■ What the task requires
The answer must be the full listing, restated word for word.

■ Data
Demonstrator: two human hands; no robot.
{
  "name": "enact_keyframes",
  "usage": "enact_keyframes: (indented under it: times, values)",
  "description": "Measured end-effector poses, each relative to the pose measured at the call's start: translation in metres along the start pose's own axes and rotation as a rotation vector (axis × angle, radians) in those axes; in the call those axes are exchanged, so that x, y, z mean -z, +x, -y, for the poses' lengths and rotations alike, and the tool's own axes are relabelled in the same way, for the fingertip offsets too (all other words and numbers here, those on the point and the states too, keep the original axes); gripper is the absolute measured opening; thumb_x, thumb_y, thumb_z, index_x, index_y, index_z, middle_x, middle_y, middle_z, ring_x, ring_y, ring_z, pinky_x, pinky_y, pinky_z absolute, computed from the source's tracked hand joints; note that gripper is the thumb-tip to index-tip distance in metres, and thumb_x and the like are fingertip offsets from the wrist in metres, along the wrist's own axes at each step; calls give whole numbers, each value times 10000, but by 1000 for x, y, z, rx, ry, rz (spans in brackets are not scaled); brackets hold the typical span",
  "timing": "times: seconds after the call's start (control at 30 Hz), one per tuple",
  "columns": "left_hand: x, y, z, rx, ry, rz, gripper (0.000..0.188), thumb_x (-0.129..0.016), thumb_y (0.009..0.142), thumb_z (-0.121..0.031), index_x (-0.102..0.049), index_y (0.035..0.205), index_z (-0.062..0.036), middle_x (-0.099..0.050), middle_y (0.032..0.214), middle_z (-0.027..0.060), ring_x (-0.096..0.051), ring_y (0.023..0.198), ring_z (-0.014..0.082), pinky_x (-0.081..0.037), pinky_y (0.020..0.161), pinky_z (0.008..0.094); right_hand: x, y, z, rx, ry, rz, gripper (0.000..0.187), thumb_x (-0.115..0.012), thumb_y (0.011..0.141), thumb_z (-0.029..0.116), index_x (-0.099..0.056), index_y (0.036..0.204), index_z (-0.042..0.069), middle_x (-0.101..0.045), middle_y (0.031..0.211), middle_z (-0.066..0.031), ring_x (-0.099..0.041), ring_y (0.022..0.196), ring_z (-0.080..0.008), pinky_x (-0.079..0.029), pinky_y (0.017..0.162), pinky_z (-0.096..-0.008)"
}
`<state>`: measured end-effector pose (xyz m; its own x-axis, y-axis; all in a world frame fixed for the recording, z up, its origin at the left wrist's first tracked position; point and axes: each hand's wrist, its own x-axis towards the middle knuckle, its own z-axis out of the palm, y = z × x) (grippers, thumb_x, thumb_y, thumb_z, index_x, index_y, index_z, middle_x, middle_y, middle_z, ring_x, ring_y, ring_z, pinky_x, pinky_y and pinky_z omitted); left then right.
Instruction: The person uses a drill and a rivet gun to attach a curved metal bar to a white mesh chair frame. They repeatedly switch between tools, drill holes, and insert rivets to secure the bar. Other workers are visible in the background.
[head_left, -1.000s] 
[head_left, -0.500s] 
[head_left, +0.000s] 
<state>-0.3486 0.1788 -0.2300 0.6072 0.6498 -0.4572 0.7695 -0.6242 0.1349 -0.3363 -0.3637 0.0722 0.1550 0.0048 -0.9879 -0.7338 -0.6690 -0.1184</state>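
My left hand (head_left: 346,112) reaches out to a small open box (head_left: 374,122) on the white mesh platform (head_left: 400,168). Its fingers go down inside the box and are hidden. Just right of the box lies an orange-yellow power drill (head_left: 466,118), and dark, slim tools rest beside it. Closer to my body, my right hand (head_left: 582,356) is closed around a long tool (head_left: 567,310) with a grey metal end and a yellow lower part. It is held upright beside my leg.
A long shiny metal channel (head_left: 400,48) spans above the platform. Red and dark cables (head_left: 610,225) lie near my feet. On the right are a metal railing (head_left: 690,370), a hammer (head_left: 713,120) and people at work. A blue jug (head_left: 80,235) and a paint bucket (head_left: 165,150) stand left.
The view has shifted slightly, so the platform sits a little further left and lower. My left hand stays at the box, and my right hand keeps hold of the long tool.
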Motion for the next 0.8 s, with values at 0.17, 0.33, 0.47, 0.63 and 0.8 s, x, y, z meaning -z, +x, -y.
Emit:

■ Response area
Demonstrator: two human hands; no robot.
{
  "name": "enact_keyframes",
  "usage": "enact_keyframes: (indented under it: times, values)",
  "description": "Measured end-effector poses, each relative to the pose measured at the call's start: translation in metres along the start pose's own axes and rotation as a rotation vector (axis × angle, radians) in those axes; in the call those axes are exchanged, so that x, y, z mean -z, +x, -y, for the poses' lengths and rotations alike, and the tool's own axes are relabelled in the same way, for the fingertip offsets too (all other words and numbers here, those on the point and the states too, keep the original axes); gripper is the absolute measured opening; thumb_x, thumb_y, thumb_z, index_x, index_y, index_z, middle_x, middle_y, middle_z, ring_x, ring_y, ring_z, pinky_x, pinky_y, pinky_z absolute, computed from the source's tracked hand joints; note that gripper is the thumb-tip to index-tip distance in metres, and thumb_x and the like are fingertip offsets from the wrist in metres, along the wrist's own axes at each step; calls give whole numbers, each value times 10000, but by 1000 for x, y, z, rx, ry, rz (spans in brackets are not scaled); brackets hold the typical span",
  "timing": "times: seconds after the call's start (control at 30 Hz), one per tuple",
  "columns": "left_hand: x, y, z, rx, ry, rz, gripper (0.000..0.188), thumb_x (-0.129..0.016), thumb_y (0.009..0.142), thumb_z (-0.121..0.031), index_x (-0.102..0.049), index_y (0.035..0.205), index_z (-0.062..0.036), middle_x (-0.099..0.050), middle_y (0.032..0.214), middle_z (-0.027..0.060), ring_x (-0.096..0.051), ring_y (0.023..0.198), ring_z (-0.014..0.082), pinky_x (-0.081..0.037), pinky_y (0.020..0.161), pinky_z (0.008..0.094); right_hand: x, y, z, rx, ry, rz, gripper (0.000..0.187), thumb_x (-0.115..0.012), thumb_y (0.011..0.141), thumb_z (-0.029..0.116), index_x (-0.099..0.056), index_y (0.036..0.204), index_z (-0.042..0.069), middle_x (-0.101..0.045), middle_y (0.031..0.211), middle_z (-0.066..0.031), ring_x (-0.099..0.041), ring_y (0.022..0.196), ring_z (-0.080..0.008), pinky_x (-0.079..0.029), pinky_y (0.017..0.162), pinky_z (-0.096..-0.008)"
}
`<state>`: measured end-effector pose (xyz m; its own x-axis, y-axis; all in a world frame fixed for the recording, z up, its origin at the left wrist's first tracked position; point and axes: each hand's wrist, its own x-axis towards the middle knuckle, its own z-axis out of the palm, y = z × x) (grippers, thumb_x, thumb_y, thumb_z, index_x, index_y, index_z, middle_x, middle_y, middle_z, ring_x, ring_y, ring_z, pinky_x, pinky_y and pinky_z omitted); left then right.
Instruction: The person uses a drill and a rivet gun to attach a curved metal bar to a white mesh chair frame. They repeatedly switch between tools, drill holes, and insert rivets to secure the bar. Other workers are visible in the background.
[head_left, -1.000s] 
[head_left, -0.500s] 
[head_left, +0.000s] 
<state>-0.3486 0.1788 -0.2300 0.6072 0.6498 -0.4572 0.7695 -0.6242 0.1349 -0.3363 -0.3637 0.0722 0.1550 0.0048 -0.9879 -0.7338 -0.6690 -0.1184</state>
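My left hand (head_left: 346,112) reaches out to a small open box (head_left: 374,122) on the white mesh platform (head_left: 400,168). Its fingers go down inside the box and are hidden. Just right of the box lies an orange-yellow power drill (head_left: 466,118), and dark, slim tools rest beside it. Closer to my body, my right hand (head_left: 582,356) is closed around a long tool (head_left: 567,310) with a grey metal end and a yellow lower part. It is held upright beside my leg.
A long shiny metal channel (head_left: 400,48) spans above the platform. Red and dark cables (head_left: 610,225) lie near my feet. On the right are a metal railing (head_left: 690,370), a hammer (head_left: 713,120) and people at work. A blue jug (head_left: 80,235) and a paint bucket (head_left: 165,150) stand left.
The view has shifted slightly, so the platform sits a little further left and lower. My left hand stays at the box, and my right hand keeps hold of the long tool.
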Motion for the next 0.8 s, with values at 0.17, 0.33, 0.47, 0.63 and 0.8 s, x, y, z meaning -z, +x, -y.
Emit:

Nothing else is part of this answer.